Data shown START

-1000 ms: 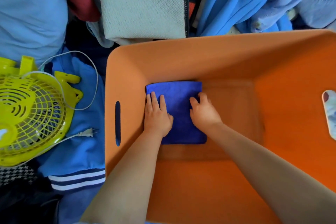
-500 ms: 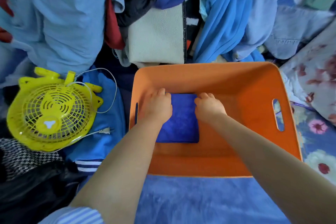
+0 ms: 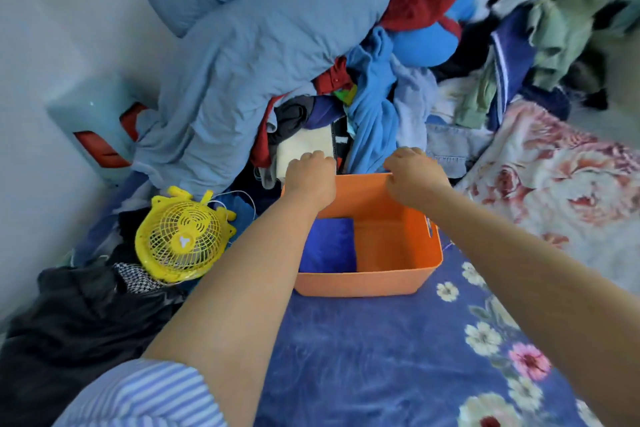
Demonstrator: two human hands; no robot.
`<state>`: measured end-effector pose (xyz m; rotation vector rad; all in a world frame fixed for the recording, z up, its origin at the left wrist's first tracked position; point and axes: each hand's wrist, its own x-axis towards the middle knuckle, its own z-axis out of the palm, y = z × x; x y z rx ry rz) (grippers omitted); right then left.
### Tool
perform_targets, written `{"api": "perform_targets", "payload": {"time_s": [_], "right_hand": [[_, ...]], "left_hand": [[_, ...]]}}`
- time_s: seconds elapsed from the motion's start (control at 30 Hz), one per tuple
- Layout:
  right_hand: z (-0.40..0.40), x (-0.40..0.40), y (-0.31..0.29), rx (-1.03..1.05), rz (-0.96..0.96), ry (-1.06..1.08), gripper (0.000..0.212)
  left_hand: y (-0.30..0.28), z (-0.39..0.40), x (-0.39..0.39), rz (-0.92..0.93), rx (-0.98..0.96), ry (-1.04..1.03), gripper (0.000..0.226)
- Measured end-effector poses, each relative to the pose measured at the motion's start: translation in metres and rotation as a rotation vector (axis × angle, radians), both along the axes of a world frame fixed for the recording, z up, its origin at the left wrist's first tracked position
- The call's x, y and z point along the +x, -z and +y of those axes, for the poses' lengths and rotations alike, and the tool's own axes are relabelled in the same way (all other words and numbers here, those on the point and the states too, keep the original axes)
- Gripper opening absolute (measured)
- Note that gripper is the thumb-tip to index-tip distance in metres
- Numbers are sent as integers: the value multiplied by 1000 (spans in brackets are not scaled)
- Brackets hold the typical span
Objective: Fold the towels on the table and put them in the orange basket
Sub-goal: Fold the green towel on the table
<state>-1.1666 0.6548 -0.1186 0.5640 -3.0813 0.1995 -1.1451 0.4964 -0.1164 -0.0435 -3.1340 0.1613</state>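
- Head view, change: a second ago both hands lay flat on the folded blue towel (image 3: 327, 244) down in the orange basket (image 3: 391, 282); now they are up at the basket's far rim and the towel lies alone on the floor of the basket, against its left wall; I judge this towel delivered and the hands free for the next one, or about to shift the basket.
- Head view, hands: the left hand (image 3: 310, 177) is curled, knuckles up, at the far-left corner of the basket's rim; the right hand (image 3: 414, 173) is curled at the far rim, fingers hooked over the edge; whether either truly clamps the rim I cannot tell, the fingertips being hidden.
- Head view, materials: the basket is smooth, rigid-looking, rectangular with rounded corners and a handle slot in its right wall; the towel is a plush, deep-blue rectangle, flat and neatly squared; right of it the basket's floor is bare.
- Head view, surroundings: a yellow fan (image 3: 180, 241) with a round plastic grille lies left of the basket; a soft heap of clothes (image 3: 374, 100) rises beyond the basket's far rim; the basket rests on a blue floral blanket (image 3: 398, 350), fleecy in look.
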Motion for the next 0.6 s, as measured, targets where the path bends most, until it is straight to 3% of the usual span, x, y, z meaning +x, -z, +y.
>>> {"api": "perform_targets", "payload": {"time_s": [0.27,0.47,0.6], "right_hand": [[61,127,-99,-39,224,178,31],[122,251,-122,-17,353,371,26],[187,351,-127,6,345,619,30]], "left_hand": [[-90,56,107,123,-3,155,30],[-114,128,185,127,-29,390,32],[-120,202,249,90,-14,583,34]]}}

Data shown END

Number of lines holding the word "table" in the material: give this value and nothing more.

Output:
2